_Problem to work on:_
What you produce should be every line from the data that includes "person".
◆ ◆ ◆
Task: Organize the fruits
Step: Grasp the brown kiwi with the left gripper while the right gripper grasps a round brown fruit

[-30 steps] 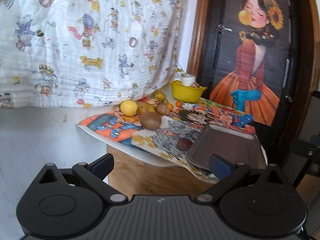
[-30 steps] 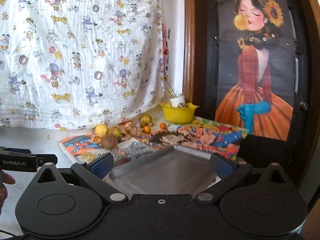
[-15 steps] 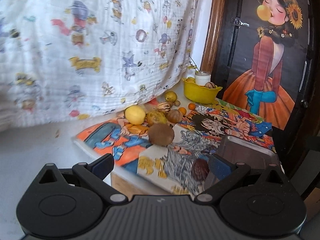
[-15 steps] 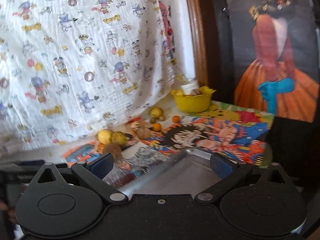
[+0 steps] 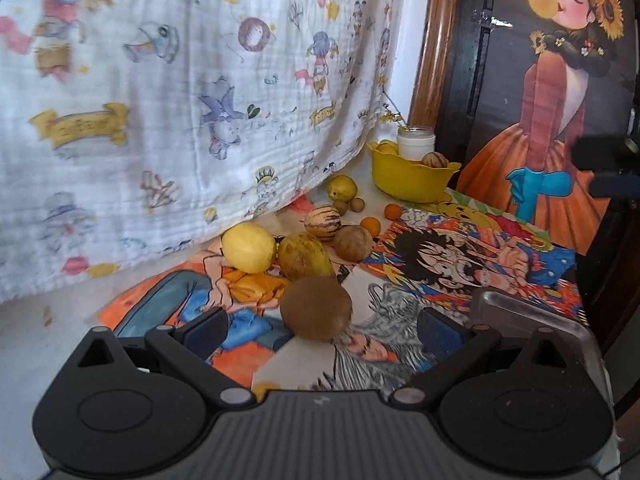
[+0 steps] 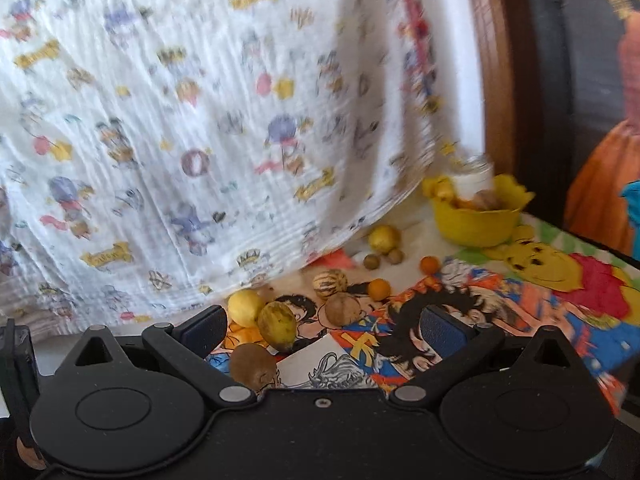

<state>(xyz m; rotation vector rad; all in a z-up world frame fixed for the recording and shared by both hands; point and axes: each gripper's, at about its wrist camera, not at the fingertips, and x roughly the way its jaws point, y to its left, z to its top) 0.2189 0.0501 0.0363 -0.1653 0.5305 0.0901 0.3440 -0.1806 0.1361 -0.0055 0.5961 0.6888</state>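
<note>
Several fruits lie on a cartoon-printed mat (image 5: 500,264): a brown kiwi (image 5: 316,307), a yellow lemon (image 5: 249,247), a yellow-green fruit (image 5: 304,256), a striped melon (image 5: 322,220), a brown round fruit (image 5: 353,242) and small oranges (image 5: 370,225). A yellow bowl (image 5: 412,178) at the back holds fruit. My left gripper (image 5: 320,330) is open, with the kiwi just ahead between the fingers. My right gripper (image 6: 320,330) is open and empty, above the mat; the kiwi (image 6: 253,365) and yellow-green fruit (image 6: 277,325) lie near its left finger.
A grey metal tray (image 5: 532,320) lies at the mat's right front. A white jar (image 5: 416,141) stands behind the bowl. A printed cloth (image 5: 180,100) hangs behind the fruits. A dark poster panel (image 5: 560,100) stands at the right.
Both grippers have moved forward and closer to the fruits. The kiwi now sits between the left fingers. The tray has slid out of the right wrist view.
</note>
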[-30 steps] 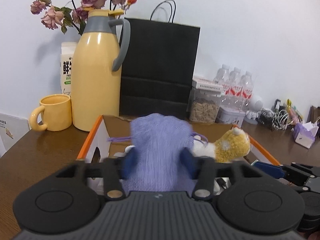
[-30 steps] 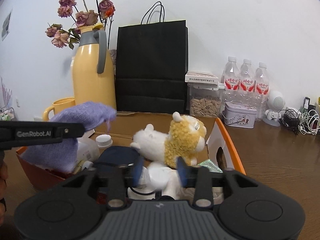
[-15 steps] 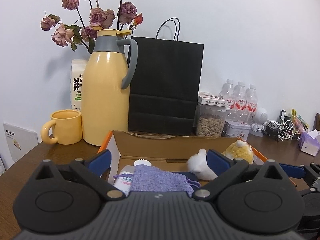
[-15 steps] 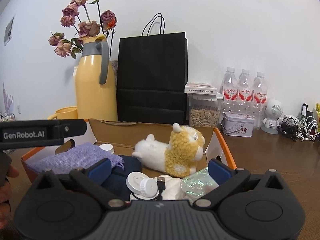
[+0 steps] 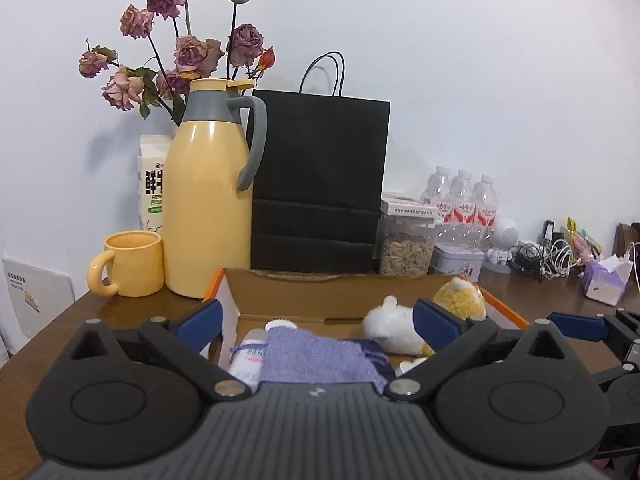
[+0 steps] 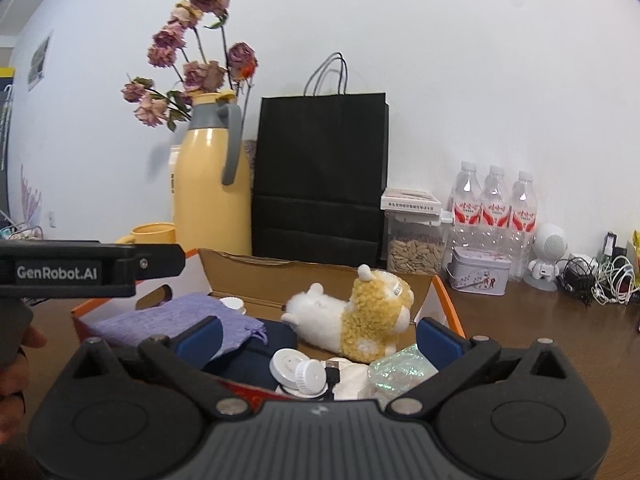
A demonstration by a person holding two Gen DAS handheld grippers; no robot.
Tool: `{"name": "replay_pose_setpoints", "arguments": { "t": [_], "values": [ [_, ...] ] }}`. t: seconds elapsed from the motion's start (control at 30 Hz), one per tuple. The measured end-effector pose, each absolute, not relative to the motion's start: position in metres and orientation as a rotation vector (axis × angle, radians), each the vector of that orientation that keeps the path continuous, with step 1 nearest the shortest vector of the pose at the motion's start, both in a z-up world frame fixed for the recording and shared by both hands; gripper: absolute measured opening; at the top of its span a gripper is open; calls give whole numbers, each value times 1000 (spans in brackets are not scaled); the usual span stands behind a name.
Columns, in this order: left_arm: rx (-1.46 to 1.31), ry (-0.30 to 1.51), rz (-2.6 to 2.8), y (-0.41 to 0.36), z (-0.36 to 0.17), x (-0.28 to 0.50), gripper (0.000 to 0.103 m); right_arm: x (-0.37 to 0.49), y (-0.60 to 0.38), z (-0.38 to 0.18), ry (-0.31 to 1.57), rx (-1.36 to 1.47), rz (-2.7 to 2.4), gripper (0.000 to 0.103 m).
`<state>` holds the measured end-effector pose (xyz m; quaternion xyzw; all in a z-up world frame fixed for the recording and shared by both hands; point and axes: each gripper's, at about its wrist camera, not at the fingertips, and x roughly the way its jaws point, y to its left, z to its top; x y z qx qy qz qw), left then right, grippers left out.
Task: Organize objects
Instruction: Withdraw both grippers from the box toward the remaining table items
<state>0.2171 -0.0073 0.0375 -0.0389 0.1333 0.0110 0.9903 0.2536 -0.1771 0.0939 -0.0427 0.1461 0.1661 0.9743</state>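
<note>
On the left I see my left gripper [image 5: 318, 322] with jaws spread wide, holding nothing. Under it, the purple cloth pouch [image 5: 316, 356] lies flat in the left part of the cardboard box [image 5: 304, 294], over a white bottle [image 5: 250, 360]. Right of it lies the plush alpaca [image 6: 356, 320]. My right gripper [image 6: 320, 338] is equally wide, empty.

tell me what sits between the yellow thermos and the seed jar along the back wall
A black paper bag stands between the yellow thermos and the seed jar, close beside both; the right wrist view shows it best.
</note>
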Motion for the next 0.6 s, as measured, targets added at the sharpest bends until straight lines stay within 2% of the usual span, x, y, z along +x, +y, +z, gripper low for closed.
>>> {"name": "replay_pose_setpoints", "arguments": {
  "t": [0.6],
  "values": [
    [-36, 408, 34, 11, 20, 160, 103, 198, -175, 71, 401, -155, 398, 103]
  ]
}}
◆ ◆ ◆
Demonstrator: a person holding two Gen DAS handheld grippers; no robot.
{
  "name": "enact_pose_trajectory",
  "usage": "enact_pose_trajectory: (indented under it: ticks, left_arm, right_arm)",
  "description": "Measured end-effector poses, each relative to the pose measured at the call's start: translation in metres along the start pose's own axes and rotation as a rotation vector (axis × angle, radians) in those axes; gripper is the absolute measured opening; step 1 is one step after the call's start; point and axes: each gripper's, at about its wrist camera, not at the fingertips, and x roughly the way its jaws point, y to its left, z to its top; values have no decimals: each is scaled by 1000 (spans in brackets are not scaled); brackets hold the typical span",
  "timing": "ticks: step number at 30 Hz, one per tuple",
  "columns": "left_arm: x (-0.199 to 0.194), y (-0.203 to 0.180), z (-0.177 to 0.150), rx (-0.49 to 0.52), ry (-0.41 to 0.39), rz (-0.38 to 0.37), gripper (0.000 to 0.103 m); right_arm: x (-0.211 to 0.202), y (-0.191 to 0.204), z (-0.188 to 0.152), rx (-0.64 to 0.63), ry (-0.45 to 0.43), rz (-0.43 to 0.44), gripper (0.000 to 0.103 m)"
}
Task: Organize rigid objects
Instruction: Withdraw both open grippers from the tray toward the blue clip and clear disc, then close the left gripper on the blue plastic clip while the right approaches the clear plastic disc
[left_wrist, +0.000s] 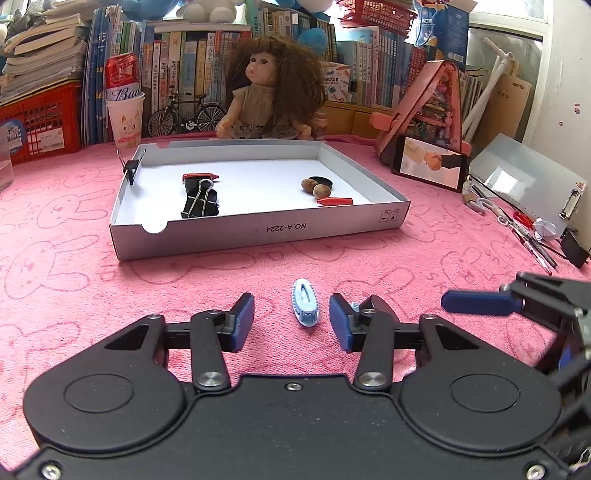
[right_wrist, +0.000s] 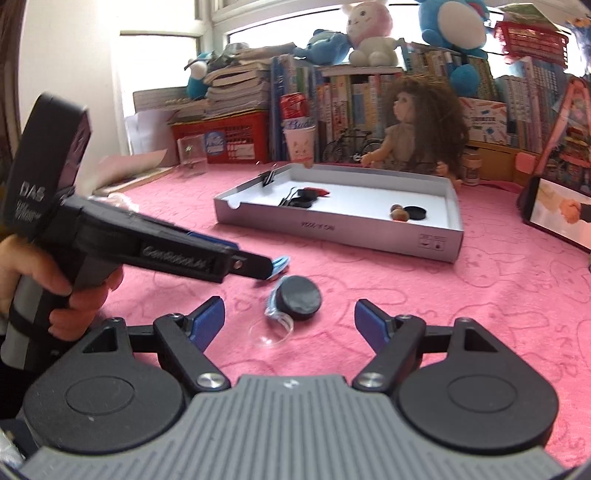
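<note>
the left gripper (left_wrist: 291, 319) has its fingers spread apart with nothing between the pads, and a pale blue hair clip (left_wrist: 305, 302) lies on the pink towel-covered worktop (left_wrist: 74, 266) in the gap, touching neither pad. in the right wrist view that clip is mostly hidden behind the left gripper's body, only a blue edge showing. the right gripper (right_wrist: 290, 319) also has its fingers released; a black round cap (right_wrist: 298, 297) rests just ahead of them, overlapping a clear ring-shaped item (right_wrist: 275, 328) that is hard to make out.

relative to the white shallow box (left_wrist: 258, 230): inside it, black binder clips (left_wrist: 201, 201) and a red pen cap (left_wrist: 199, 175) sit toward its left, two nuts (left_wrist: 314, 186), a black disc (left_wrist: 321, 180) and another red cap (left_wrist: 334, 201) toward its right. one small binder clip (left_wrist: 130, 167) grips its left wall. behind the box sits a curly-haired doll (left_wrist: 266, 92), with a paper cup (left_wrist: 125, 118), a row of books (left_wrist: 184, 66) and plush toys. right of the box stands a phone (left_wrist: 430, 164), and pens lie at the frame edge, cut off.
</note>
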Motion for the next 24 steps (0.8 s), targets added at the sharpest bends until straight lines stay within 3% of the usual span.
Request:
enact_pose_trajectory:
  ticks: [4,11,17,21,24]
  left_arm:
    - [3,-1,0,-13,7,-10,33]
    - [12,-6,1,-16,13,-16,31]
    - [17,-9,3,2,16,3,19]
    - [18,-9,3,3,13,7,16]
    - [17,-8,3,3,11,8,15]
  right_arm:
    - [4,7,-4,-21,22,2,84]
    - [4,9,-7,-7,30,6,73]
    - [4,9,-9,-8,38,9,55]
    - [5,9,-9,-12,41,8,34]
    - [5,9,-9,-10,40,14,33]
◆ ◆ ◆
_Answer to the exercise:_
A demonstration by a person holding two Gen DAS handheld grippers; no robot.
Demonstrator: a person holding two Gen DAS handheld grippers; no robot.

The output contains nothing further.